Google und Co. geht es an den Kragen. Zumindest, wenn es nach den Abgeordneten im EU-Parlament geht. Höchste Zeit wäre es. Mit ihrer nicht bindenden Resolution hat die Volksvertretung zwar keinen Einfluss auf die Ermittlungen von Wettbewerbskommissarin Margrethe Vestager, wohl aber ein deutliches Zeichen gesetzt. Dabei sollte die Botschaft klar sein: Google finanziert sich zu 90 Prozent über Werbeeinnahmen, bei den Suchergebnissen werden die ersten drei Ergebnisse nachweislich am meisten geklickt. Mit freiem Wettbewerb hat das nichts mehr zu tun.

Trotzdem hat sich Margrethe Vestagers Amtsvorgänger Antonio Tajani eher Zeit gelassen, als die Angelegenheit voranzutreiben, zwischenzeitlich vermittelte er den Anschein, die Ermittlungen gegen Google fallen lassen zu wollen. Es scheint, als käme Junckers Transparenzvorgabe über die Treffen der Kommissare mit Lobbyisten gerade recht.

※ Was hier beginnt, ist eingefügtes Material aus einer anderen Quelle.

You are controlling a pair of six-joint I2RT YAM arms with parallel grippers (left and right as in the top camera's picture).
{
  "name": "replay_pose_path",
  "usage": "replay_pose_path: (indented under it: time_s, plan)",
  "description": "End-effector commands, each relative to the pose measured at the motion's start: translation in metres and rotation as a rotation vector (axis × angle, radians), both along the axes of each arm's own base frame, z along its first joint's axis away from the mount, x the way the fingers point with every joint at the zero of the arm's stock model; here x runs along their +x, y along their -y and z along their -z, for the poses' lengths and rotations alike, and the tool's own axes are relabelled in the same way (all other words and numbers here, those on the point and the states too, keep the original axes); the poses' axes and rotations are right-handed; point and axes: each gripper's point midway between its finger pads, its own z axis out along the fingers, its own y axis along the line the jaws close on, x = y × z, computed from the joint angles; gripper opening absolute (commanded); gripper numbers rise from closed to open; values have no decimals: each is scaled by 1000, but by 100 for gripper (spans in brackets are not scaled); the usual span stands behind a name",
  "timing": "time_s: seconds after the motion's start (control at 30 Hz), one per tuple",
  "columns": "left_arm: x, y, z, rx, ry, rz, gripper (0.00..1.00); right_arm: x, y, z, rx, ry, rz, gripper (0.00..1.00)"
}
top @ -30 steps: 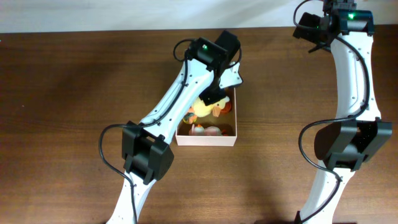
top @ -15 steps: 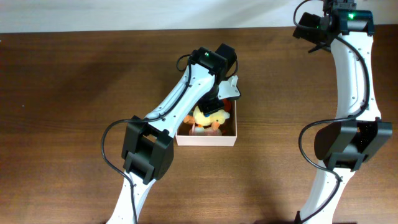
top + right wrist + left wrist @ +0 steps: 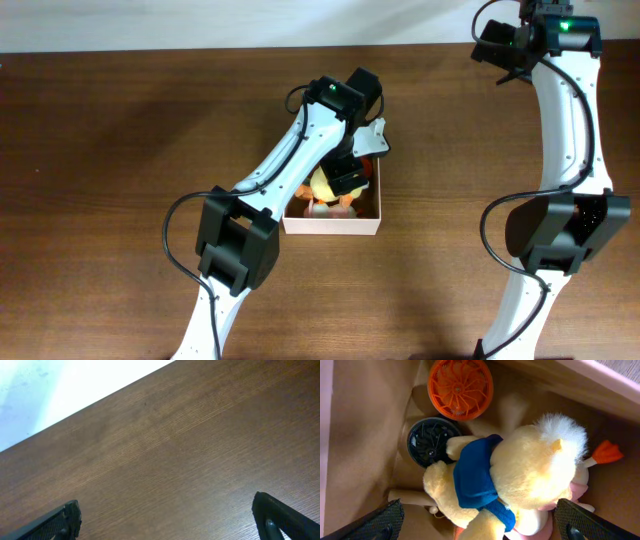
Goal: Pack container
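Note:
The container [image 3: 335, 223], a shallow white box with a tan inside [image 3: 365, 435], sits mid-table. In it lies a yellow plush duck [image 3: 525, 475] with a blue scarf, on top of an orange ribbed disc [image 3: 460, 387], a dark disc [image 3: 427, 442] and a pink toy [image 3: 580, 487]. My left gripper [image 3: 352, 168] hangs over the box, open, its fingertips [image 3: 382, 522] on either side of the duck and apart from it. My right gripper [image 3: 167, 520] is open over bare wood at the table's far right back, holding nothing.
The brown wooden table [image 3: 120, 150] surrounds the box on all sides. A white wall strip [image 3: 60, 385] runs along the table's back edge. The right arm [image 3: 565, 130] rises along the right side, well away from the box.
The left gripper has opened and let go of the plush duck, which now lies in the container. The gripper shifted slightly toward the box's middle. The right arm has not moved.

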Motion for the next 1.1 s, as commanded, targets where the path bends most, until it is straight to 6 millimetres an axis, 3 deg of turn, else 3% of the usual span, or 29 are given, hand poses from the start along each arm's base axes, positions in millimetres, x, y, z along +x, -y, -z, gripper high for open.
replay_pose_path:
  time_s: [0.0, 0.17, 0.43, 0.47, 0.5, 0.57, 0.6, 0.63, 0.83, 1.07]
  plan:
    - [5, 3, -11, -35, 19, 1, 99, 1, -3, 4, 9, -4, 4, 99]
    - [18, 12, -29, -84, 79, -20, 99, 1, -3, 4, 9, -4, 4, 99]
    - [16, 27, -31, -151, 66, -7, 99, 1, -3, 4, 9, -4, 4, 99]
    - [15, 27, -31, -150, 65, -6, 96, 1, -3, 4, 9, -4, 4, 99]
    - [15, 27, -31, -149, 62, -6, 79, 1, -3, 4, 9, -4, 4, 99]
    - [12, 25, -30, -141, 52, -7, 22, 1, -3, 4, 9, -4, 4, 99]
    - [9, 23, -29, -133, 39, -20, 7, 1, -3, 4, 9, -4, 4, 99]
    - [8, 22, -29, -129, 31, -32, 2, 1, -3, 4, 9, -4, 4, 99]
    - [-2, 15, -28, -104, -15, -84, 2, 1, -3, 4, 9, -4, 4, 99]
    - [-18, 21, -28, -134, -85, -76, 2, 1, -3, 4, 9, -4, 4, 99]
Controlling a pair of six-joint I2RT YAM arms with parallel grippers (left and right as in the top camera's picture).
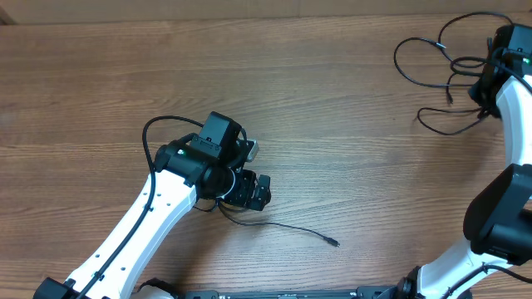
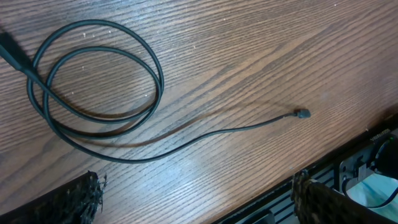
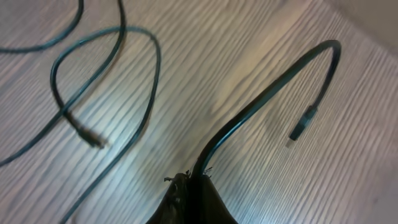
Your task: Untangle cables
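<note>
One thin black cable (image 2: pixel 99 81) lies in two loose loops on the wooden table, its tail running out to a small plug (image 2: pixel 303 114). My left gripper (image 2: pixel 199 208) hovers over it, open, with only bare wood between its fingertips (image 2: pixel 74 202). From overhead this cable (image 1: pixel 287 227) trails right from under the left gripper (image 1: pixel 249 189). At the far right, my right gripper (image 3: pixel 193 186) is shut on another cable (image 3: pixel 261 102), which arcs up and ends in a flat plug (image 3: pixel 303 123). More cable loops (image 3: pixel 106 81) lie beside it; overhead they show as a loose tangle (image 1: pixel 440 75) by the right gripper (image 1: pixel 486 85).
The table's near edge (image 2: pixel 348 146) runs close to the left gripper, with the robot base frame (image 2: pixel 373 174) below it. A thicker black arm cable (image 1: pixel 154 137) loops behind the left arm. The far table edge (image 1: pixel 249 18) lies at the top.
</note>
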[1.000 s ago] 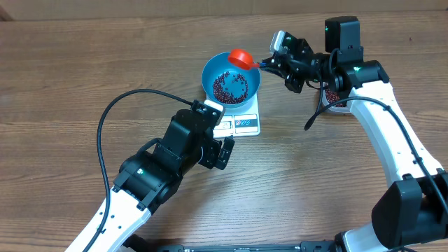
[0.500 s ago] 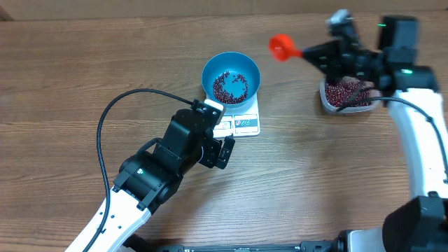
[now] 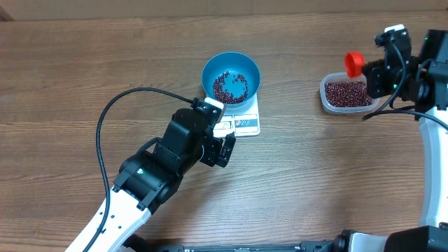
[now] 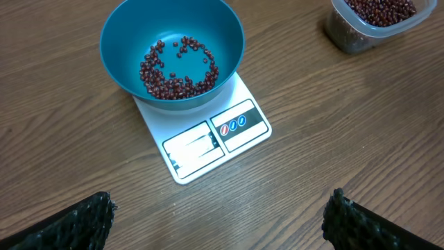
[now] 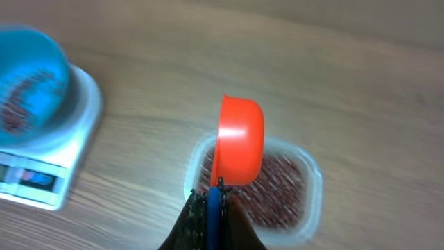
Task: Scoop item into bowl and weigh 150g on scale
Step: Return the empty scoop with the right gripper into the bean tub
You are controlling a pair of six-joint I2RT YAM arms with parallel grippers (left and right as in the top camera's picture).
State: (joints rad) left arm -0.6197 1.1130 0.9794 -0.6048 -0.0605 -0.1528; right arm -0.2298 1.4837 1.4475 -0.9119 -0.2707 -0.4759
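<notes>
Hovering at the right side of the table [image 3: 315, 182] over the clear tub [image 3: 325, 100], with the right gripper [image 3: 369, 70] clenched hard on the handle of the red scoop [image 3: 354, 63]. Points the scoop's long axis straight out from the fingers and across the tub's heap of beans [image 3: 346, 92], cup turned on edge in the wrist view, directly above the supply. Leaves the blue bowl [image 3: 207, 70] well off to the left, seated on the white scale [image 3: 243, 124], with only a thin scatter of beans on its floor. Keeps the left gripper [image 3: 225, 150] near the scale's display end, fingers spread wide and grasping nothing. Sits far nearer the tub than the left arm does, so probably dips next for another load. Differs plainly from a second ago: then at the bowl's far rim, scoop over it; half a second ago midway across the table; now back above the tub. Shows bowl, scale and left arm unmoved.
</notes>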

Es gibt kaum einen Grund, Google zu schützen: Der Konzern ist milliardenschwer, doch ähnlich wie Amazon und andere Branchenriesen zahlt er kaum Steuern. Würde sich die EU für einen faireren Wettbewerb einsetzen, hätten auch Start-ups aus den Mitgliedsstaaten eine Chance, sich zu etablieren. Weil Europas digitaler Binnenmarkt noch in den Kinderschuhen steckt, entgehen der Union jährlich bis zu 260 Milliarden Euro. Höchste Zeit, um die nationalen Barrieren in einem internationalen digitalen Markt abzubauen.